- **What this task involves**
Return the entire listing, character for character.
=== Begin Enclosure ===
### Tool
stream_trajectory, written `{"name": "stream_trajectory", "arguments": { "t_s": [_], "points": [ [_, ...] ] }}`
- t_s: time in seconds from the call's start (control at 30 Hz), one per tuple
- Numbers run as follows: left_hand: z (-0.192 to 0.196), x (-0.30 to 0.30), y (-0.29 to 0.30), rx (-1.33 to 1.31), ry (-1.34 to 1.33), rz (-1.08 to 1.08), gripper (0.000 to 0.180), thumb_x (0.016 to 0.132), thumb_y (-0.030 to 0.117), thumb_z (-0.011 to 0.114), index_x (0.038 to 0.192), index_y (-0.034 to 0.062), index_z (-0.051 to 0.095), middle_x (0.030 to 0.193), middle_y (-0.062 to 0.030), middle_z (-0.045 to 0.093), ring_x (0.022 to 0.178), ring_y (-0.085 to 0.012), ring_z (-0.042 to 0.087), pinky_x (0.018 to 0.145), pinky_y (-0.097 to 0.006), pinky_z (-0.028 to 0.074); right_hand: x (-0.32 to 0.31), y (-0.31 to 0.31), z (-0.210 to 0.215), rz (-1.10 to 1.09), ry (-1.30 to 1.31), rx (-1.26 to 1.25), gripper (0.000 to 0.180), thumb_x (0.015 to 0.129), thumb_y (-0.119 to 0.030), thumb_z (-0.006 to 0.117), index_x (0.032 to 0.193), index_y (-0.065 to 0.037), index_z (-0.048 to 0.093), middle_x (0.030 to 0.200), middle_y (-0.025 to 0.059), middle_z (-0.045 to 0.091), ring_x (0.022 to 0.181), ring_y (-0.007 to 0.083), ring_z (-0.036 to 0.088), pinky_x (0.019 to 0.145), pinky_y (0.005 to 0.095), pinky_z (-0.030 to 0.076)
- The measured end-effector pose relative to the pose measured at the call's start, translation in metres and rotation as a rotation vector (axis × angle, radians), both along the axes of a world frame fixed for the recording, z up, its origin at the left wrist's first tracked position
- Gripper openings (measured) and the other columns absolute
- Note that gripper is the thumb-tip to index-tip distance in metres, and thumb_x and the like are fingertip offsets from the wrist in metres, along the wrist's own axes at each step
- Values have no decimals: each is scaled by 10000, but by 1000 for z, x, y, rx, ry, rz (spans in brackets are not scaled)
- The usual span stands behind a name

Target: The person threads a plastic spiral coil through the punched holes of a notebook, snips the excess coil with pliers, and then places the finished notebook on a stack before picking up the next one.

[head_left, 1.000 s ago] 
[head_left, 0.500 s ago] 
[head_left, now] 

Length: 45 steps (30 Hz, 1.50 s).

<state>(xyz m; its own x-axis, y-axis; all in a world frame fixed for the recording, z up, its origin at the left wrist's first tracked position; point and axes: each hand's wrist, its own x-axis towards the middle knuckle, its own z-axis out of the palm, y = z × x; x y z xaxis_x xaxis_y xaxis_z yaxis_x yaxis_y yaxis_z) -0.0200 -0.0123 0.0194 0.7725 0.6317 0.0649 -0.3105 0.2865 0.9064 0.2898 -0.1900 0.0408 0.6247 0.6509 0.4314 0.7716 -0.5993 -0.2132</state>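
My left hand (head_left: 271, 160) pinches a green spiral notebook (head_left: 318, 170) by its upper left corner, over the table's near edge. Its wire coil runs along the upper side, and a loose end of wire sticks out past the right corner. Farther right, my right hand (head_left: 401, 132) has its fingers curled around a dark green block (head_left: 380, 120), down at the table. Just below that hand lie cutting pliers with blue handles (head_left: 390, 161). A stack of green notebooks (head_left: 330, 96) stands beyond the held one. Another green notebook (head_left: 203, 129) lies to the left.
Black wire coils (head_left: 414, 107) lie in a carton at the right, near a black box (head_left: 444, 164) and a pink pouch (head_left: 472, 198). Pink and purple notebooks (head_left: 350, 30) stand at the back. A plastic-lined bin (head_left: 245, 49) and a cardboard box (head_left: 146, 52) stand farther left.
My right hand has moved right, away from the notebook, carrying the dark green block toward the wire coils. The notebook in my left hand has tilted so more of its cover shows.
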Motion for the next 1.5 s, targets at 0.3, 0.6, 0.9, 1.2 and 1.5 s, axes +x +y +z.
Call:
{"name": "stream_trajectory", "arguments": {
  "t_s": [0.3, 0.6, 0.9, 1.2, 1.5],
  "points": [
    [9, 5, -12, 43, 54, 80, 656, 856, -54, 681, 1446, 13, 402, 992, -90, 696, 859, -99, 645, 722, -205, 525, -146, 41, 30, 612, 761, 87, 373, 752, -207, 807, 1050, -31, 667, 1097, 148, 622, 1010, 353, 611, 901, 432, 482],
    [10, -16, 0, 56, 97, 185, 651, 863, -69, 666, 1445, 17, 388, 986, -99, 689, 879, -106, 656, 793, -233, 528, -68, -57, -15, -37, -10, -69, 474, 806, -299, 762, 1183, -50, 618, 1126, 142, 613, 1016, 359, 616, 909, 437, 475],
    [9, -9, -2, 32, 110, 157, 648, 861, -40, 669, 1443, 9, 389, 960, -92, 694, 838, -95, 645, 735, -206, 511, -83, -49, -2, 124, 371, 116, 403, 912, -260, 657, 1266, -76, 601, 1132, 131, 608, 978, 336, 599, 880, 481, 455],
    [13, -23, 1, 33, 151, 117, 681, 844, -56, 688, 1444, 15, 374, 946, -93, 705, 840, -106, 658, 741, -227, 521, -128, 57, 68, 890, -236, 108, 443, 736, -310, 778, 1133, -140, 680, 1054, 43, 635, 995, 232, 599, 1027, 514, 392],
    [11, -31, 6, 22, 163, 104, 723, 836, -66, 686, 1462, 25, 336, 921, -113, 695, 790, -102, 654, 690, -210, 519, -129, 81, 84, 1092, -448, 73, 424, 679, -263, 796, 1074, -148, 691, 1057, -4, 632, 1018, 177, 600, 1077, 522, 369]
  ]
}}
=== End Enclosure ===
- **Solved exercise**
### Tool
stream_trajectory, written `{"name": "stream_trajectory", "arguments": { "t_s": [_], "points": [ [_, ...] ] }}`
- t_s: time in seconds from the call's start (control at 30 Hz), one per tuple
- Numbers run as follows: left_hand: z (-0.192 to 0.196), x (-0.30 to 0.30), y (-0.29 to 0.30), rx (-1.33 to 1.31), ry (-1.34 to 1.33), rz (-1.08 to 1.08), gripper (0.000 to 0.180), thumb_x (0.016 to 0.132), thumb_y (-0.030 to 0.117), thumb_z (-0.011 to 0.114), index_x (0.038 to 0.192), index_y (-0.034 to 0.062), index_z (-0.051 to 0.095), middle_x (0.030 to 0.193), middle_y (-0.062 to 0.030), middle_z (-0.045 to 0.093), ring_x (0.022 to 0.178), ring_y (-0.085 to 0.012), ring_z (-0.042 to 0.087), pinky_x (0.018 to 0.145), pinky_y (-0.097 to 0.006), pinky_z (-0.028 to 0.074); right_hand: x (-0.32 to 0.31), y (-0.31 to 0.31), z (-0.210 to 0.215), rz (-1.10 to 1.09), ry (-1.30 to 1.31), rx (-1.26 to 1.25), gripper (0.000 to 0.180), thumb_x (0.015 to 0.129), thumb_y (-0.119 to 0.030), thumb_z (-0.006 to 0.117), index_x (0.032 to 0.193), index_y (-0.065 to 0.037), index_z (-0.048 to 0.093), middle_x (0.030 to 0.200), middle_y (-0.025 to 0.059), middle_z (-0.045 to 0.091), ring_x (0.022 to 0.181), ring_y (-0.007 to 0.083), ring_z (-0.036 to 0.088), pinky_x (0.019 to 0.145), pinky_y (0.005 to 0.095), pinky_z (-0.030 to 0.076)
- The measured end-effector pose relative to the pose measured at the call's start, translation in metres and rotation as a rotation vector (axis × angle, radians), both along the axes of a world frame fixed for the recording, z up, its origin at the left wrist's first tracked position
- Gripper openings (measured) and the other columns absolute
- Note that gripper is the thumb-tip to index-tip distance in metres, and thumb_x and the like are fingertip offsets from the wrist in metres, along the wrist's own axes at each step
- Values have no decimals: each is scaled by 10000, but by 1000 for z, x, y, rx, ry, rz (spans in brackets are not scaled)
- The usual span stands behind a name

Target: The person threads a plastic spiral coil through the punched holes of a notebook, snips the excess coil with pliers, and then places the finished notebook on a stack before picking up the next one.

[head_left, 1.000 s ago] 
[head_left, 0.500 s ago] 
[head_left, now] 

Length: 45 steps (30 Hz, 1.50 s).

<state>(xyz m; its own x-axis, y-axis; all in a world frame fixed for the recording, z up, its origin at the left wrist's first tracked position; point and axes: each hand's wrist, its own x-axis towards the middle knuckle, its own z-axis out of the palm, y = z × x; x y z xaxis_x xaxis_y xaxis_z yaxis_x yaxis_y yaxis_z) -0.0200 -0.0123 0.0194 0.7725 0.6317 0.0649 -0.3105 0.2865 0.9064 0.2898 -0.1900 0.0408 0.6247 0.6509 0.4314 0.7716 -0.5993 -0.2132</state>
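My left hand (head_left: 271, 160) pinches a green spiral notebook (head_left: 318, 170) by its upper left corner, over the table's near edge. Its wire coil runs along the upper side, and a loose end of wire sticks out past the right corner. Farther right, my right hand (head_left: 401, 132) has its fingers curled around a dark green block (head_left: 380, 120), down at the table. Just below that hand lie cutting pliers with blue handles (head_left: 390, 161). A stack of green notebooks (head_left: 330, 96) stands beyond the held one. Another green notebook (head_left: 203, 129) lies to the left.
Black wire coils (head_left: 414, 107) lie in a carton at the right, near a black box (head_left: 444, 164) and a pink pouch (head_left: 472, 198). Pink and purple notebooks (head_left: 350, 30) stand at the back. A plastic-lined bin (head_left: 245, 49) and a cardboard box (head_left: 146, 52) stand farther left.
My right hand has moved right, away from the notebook, carrying the dark green block toward the wire coils. The notebook in my left hand has tilted so more of its cover shows.
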Motion for the next 1.5 s, targets at 0.3, 0.6, 0.9, 1.2 and 1.5 s, axes +x +y +z.
Call:
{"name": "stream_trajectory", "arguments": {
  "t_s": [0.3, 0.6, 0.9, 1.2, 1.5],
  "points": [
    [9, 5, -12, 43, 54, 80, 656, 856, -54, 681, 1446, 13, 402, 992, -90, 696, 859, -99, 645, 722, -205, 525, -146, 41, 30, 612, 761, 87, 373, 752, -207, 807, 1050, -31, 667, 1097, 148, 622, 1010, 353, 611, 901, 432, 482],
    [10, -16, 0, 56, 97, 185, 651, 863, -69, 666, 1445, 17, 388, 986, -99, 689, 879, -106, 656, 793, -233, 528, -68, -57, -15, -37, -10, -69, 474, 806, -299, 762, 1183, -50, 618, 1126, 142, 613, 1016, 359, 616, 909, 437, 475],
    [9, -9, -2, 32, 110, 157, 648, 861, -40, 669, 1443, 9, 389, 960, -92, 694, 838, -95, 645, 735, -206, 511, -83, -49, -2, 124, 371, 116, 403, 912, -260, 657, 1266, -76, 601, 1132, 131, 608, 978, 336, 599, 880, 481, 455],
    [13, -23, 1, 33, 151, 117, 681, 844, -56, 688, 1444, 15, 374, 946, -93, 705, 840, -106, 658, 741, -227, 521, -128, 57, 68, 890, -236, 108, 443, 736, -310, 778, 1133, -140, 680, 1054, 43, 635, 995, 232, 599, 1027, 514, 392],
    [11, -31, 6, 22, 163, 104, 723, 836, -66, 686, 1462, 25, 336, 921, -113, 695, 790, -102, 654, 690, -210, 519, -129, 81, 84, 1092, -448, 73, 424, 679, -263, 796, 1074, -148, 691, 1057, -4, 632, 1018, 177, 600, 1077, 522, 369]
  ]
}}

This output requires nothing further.